研究課題/領域番号 |
19K04262
|
研究機関 | 大同大学 |
研究代表者 |
大澤 文明 大同大学, 工学部, 教授 (50410618)
|
研究期間 (年度) |
2019-04-01 – 2022-03-31
|
キーワード | 直動・回転 / アクチュエータ / 突極 / 磁気干渉 / 電磁力マネージメント |
研究実績の概要 |
本研究は直動・回転を可能にする多自由度電磁アクチュエータの高出力化を目指し、磁気的な突極構造と界磁電流間に作用する磁気干渉を応用した新たな制御法を示すことを目的としている。昨年は突極と界磁電流の磁気干渉を解明し、突極を磁化することで形成される電磁石が出力増加に有効であることを示した。各種運動条件に適切な突極構造と電磁力の計算機モデルを示して出力特性を予測した。 本年度は昨年の出力予測をもとに、現状モータと比較して電磁力を40%増加させることを目標に、1kWクラスの試作機を設計した。出力特性を磁場解析により評価した結果、非駆動側巻線にd軸電流を流すことにより駆動側の電磁力が増加することを確認できた。一方、d軸電流を一定以上に流したとき、計算機モデルと比較して電磁力の増加率が低下した。そのため、磁気干渉時におけるアクチュエータ各部の渦電流密度分布と渦電流損失を解析した。その結果、d軸電流により渦電流損失が発生し、ある一定のブレーキ制動力が作用することが明らかになった。そこで、渦電流を抑制するためにスリット構造を検討し、高出力化と渦電流損失の低減を両立する試作機を設計した。高速運転域において渦電流損失を大幅に低減することができ、ブレーキ制動力の抑制に成功した。
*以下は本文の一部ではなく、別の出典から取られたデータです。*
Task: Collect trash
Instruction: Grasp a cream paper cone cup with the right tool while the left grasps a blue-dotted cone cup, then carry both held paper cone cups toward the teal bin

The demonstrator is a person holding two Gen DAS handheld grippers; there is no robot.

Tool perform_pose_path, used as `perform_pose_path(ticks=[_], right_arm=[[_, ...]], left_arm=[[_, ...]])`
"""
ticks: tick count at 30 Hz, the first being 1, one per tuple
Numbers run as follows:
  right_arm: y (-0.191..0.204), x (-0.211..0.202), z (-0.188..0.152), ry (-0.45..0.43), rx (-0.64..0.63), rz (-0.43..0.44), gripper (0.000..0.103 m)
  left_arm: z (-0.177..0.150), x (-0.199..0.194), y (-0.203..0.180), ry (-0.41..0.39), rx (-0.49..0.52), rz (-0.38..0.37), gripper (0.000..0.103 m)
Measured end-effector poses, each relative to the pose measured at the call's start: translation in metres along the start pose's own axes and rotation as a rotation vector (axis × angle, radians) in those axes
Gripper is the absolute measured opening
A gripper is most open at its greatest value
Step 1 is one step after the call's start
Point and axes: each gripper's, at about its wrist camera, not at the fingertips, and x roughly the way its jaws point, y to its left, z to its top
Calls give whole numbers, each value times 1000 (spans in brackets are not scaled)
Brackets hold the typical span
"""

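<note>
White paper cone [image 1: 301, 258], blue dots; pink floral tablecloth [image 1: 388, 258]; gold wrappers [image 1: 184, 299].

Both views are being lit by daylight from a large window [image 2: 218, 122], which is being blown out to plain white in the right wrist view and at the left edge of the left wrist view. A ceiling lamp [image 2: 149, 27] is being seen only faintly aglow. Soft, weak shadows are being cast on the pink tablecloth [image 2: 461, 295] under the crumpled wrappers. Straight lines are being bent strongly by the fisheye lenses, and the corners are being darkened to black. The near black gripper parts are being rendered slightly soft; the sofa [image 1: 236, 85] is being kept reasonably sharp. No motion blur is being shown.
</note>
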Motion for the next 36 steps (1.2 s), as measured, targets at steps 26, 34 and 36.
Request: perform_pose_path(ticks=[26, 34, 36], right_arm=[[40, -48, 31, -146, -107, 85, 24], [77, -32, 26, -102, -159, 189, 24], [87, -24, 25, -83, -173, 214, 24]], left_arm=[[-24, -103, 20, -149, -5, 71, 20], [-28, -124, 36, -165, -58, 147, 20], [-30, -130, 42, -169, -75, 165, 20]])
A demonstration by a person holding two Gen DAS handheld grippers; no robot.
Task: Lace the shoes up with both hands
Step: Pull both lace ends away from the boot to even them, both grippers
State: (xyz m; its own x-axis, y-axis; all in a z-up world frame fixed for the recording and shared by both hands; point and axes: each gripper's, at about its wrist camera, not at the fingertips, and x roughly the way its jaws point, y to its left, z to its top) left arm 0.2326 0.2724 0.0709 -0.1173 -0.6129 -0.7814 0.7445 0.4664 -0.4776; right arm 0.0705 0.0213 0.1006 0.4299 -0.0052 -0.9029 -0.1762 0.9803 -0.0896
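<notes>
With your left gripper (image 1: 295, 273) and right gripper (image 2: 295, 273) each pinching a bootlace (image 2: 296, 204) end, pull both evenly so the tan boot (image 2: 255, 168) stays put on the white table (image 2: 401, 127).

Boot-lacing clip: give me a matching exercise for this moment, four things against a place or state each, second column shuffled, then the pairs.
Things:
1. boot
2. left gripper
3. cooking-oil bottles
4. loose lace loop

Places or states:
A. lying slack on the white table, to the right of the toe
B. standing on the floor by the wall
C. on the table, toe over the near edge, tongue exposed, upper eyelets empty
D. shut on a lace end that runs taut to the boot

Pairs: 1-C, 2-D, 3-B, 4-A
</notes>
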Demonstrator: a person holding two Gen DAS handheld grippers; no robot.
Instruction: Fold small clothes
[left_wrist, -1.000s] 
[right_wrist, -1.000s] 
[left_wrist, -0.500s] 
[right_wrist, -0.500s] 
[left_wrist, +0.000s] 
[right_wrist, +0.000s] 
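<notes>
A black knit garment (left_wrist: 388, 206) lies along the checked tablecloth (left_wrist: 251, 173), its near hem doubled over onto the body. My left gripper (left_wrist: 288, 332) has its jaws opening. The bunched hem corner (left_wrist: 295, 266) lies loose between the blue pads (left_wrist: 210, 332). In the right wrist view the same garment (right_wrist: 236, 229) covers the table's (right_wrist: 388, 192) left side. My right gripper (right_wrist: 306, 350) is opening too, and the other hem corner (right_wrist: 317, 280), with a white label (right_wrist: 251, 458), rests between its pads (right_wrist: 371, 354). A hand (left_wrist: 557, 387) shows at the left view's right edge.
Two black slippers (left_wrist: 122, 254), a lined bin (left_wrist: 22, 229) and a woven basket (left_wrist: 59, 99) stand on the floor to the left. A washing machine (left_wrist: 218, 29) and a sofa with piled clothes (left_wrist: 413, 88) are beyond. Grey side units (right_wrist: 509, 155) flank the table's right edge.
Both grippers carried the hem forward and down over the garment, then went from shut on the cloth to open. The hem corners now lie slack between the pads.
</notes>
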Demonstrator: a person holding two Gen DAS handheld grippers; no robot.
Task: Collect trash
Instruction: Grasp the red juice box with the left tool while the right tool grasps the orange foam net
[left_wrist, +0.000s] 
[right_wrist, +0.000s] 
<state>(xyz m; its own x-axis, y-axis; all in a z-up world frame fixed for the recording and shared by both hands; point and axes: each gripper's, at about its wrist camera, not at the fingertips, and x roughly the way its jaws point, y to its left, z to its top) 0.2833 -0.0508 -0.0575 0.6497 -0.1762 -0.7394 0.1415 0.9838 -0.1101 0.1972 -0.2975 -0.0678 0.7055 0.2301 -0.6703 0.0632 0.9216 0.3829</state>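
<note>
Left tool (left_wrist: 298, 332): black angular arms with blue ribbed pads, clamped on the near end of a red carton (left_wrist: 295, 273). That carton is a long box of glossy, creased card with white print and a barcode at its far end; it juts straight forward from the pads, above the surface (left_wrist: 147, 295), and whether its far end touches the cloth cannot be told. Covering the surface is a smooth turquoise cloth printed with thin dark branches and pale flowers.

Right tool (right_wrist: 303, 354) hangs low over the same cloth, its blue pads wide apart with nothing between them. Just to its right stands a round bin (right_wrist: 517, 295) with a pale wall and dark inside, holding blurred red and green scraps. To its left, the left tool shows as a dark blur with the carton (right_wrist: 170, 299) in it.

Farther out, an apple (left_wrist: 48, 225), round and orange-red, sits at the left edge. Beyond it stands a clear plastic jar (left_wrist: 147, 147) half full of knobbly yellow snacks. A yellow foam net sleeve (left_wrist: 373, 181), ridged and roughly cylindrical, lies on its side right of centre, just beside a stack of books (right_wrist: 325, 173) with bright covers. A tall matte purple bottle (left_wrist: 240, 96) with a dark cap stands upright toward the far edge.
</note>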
さらに、直動・回転の同時運転時における出力特性の計測方法を検討し、トルクに加えて推力を同時に計測可能はアクチュエータの周辺機構について設計を行った。
|
現在までの達成度 (区分) |
現在までの達成度 (区分)
3: やや遅れている
理由
当初計画では、現状モータと比較して電磁力を50%増加させ1kWクラスの実機を設計・試作する予定であったが、磁気干渉による電磁力の増加が予測値より低下したため、原因究明に時間を要した。トルクに加えて推力も同時に計測可能なアクチュエータの周辺機構を設計するのに時間を要するなどの遅れを生じた。アクチュエータ周辺機構の目途が立ったため、すぐに試作に着手する予定である。
|
今後の研究の推進方策 |
本年度の研究成果に基づき、目標運動から最小損失、最大効率を実現する各巻線電流の配分方法を検討する予定である。要求電磁力を満たす各巻線のdq軸電流の解は複数存在するため、運転条件を考慮して電流配分を決める電磁力マネージメントを検討する。電磁力マネージメントにより算出した電流配分を評価するために実機を用いた性能評価試験を実施する予定である。
|
次年度使用額が生じた理由 |
出力測定に必要なアクチュエータ周辺機構の設計に時間を要したため、年度内の試作に間に合わなかった。次年度使用額は、アクチュエータおよび周辺機構の試作費に充てる予定である。